## [Prompt]
The material below holds pictures; leave them out, and copy exactly, and only, the lines from the one with "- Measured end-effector" through the last.

BEGIN Exercise data

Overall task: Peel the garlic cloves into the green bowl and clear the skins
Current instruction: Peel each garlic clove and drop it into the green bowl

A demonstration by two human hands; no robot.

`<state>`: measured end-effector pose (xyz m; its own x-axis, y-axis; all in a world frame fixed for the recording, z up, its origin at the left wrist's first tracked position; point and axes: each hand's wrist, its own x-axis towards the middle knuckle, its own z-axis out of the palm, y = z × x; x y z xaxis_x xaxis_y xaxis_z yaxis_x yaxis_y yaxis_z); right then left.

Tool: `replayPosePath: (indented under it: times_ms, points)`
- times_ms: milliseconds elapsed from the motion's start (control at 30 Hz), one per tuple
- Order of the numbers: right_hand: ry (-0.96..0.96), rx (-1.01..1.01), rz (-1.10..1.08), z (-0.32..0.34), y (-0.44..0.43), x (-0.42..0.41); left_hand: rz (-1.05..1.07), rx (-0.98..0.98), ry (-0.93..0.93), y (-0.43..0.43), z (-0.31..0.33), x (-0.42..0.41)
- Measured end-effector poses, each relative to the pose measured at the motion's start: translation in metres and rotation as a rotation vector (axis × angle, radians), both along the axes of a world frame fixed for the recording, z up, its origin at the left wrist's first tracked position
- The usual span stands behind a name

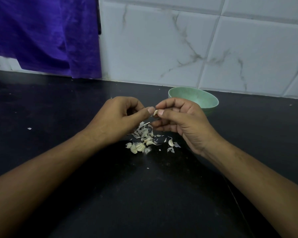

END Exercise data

## [Problem solution]
- Measured end-effector poses, each relative to the pose measured at the motion's start: translation in metres and rotation as a rotation vector (axis × angle, radians), both along the axes of a world frame fixed for the recording, z up, its origin at the left wrist's first tracked position
- The usual span stands behind a name

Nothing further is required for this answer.